Van mijn handen ging de lepel van soldaat naar soldaat. Iedereen keek haar geïnteresseerd aan, staarde alsof ze foto's van het verleden in haar probeerde te zien. Vanaf dat moment werd het niet alleen een familiestuk van de Agafontsevs, het leek van hen allemaal te zijn.

Deze lepel mag niet verloren gaan. Het is noodzakelijk om haar hele biografie te beschrijven en naar het museum van het Rode Leger te sturen ', zei de oudere mortierman. - Ja, voeg aan de lepel een geschreven bericht toe over de militaire heldendaden van de eigenaar Anton, hoe hij ooit voor de hele berekening vocht, hoewel hij gewond was. Vind je het erg Anton?

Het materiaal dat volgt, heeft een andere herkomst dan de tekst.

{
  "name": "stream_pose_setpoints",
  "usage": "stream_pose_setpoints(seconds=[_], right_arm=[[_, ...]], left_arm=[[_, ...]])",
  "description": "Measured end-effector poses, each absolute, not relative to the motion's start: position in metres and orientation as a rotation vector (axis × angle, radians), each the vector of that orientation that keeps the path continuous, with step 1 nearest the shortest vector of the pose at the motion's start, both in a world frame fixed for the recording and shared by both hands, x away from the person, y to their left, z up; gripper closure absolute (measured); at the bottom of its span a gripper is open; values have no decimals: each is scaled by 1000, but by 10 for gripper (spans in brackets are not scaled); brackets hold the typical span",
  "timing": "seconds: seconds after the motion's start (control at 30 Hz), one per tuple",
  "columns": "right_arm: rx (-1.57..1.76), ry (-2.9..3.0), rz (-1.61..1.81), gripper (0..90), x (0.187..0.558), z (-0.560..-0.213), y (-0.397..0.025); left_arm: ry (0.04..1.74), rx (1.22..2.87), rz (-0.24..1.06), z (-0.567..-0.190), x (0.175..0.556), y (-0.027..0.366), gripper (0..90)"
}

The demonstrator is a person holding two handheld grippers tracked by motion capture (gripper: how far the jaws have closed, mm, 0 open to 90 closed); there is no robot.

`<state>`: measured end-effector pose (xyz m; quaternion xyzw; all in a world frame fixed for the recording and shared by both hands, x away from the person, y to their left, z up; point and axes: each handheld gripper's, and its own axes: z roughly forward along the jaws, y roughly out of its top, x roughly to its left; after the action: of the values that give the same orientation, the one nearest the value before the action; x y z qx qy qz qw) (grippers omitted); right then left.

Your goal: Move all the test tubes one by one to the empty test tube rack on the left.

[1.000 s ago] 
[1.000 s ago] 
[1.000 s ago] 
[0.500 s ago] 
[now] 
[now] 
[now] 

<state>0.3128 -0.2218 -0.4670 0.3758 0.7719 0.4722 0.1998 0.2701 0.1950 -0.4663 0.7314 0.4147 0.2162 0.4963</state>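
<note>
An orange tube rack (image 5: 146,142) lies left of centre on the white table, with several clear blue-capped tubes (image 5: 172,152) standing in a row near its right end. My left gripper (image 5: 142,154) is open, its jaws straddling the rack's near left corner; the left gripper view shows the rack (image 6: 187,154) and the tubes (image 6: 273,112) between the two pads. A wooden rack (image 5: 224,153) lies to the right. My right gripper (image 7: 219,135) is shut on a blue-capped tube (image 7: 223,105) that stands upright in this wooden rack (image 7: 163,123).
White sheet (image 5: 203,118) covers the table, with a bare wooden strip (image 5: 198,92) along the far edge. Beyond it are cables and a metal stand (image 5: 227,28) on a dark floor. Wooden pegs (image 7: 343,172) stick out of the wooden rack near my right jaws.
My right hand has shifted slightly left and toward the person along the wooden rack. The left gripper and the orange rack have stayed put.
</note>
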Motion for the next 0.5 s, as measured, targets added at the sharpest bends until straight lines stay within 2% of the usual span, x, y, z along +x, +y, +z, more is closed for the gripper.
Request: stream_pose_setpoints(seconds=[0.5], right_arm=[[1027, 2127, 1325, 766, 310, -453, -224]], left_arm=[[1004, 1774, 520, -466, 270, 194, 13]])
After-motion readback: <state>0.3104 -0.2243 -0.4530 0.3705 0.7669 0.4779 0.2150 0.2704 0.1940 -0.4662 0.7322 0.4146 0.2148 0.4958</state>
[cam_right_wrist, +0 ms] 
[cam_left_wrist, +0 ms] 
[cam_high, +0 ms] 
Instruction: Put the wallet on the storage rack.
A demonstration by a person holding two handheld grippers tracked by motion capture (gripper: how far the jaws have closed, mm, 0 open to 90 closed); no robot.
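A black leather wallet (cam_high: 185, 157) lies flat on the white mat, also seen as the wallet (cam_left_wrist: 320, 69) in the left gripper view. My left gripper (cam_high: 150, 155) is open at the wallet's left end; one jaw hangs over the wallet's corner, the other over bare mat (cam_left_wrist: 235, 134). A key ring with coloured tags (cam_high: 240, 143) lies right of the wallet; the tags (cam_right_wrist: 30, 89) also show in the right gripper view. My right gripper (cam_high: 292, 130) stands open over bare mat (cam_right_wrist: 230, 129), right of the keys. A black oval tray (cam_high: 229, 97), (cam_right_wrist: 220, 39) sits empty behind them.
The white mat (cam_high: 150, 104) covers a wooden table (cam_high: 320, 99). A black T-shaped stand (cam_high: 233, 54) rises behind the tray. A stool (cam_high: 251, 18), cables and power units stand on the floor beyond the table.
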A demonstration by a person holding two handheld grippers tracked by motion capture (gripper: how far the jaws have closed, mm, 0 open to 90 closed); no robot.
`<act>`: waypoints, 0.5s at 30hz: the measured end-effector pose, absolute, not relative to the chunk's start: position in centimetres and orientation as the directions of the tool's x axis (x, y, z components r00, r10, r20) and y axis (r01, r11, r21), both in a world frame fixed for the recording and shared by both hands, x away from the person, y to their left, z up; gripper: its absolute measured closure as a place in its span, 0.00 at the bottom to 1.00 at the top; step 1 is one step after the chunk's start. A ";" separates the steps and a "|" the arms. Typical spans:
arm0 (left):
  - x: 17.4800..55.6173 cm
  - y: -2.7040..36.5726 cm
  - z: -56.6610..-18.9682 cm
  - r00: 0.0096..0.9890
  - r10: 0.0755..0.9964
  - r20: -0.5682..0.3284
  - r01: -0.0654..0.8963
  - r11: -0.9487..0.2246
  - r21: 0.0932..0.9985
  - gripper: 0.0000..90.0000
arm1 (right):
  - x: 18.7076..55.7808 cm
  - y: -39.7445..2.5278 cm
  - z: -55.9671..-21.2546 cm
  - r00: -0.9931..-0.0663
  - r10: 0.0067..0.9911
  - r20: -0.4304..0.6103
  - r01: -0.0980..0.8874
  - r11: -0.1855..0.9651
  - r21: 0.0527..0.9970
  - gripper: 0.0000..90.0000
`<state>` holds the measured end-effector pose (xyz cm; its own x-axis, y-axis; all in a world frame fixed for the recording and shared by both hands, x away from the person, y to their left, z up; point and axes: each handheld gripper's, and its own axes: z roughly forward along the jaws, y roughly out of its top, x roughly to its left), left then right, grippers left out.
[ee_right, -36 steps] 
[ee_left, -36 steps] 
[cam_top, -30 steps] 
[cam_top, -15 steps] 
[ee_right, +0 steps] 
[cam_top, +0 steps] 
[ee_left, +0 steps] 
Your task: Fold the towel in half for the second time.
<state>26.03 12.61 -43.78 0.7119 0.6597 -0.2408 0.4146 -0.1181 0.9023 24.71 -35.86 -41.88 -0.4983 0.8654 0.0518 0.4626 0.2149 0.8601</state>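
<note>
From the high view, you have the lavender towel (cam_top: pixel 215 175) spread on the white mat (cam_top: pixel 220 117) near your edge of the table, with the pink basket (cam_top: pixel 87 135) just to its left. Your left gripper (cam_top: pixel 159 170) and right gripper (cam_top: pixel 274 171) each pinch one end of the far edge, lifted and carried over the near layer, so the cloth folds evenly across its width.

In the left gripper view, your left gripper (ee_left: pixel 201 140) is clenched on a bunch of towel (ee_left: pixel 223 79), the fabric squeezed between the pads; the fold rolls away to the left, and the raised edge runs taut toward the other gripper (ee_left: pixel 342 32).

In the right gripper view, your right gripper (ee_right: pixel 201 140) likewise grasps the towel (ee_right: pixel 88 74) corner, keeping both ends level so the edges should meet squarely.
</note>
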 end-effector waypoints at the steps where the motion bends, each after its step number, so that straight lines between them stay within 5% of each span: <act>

- Wat meer. Waarvoor? Naar het museum - een houten lepel? Ik neem haar liever mee naar huis. Mijn vader gaf dit bevel.
- Waarom naar huis gaan? Je lepel is al een regimentserfstuk geworden. Neem het hoger. En dan naar huis. Kijk wat je dacht.
Het gesprek werd onderbroken. Ze gaven het bevel om te bouwen en alles begon te bewegen. De mortiermannen brachten orde op zaken voor de nieuwe weg, de oorlogsweg, die naar het westen leidde. Ze zijn niet meer gewend aan campagnes en veldslagen. Er was meer dan één veldslag, meer dan één veldslag. Maar ze wisten dat er nog maar weinig over was voor de volledige overwinning. Je hoeft alleen maar jezelf bij elkaar te rapen en de vijand harder te raken.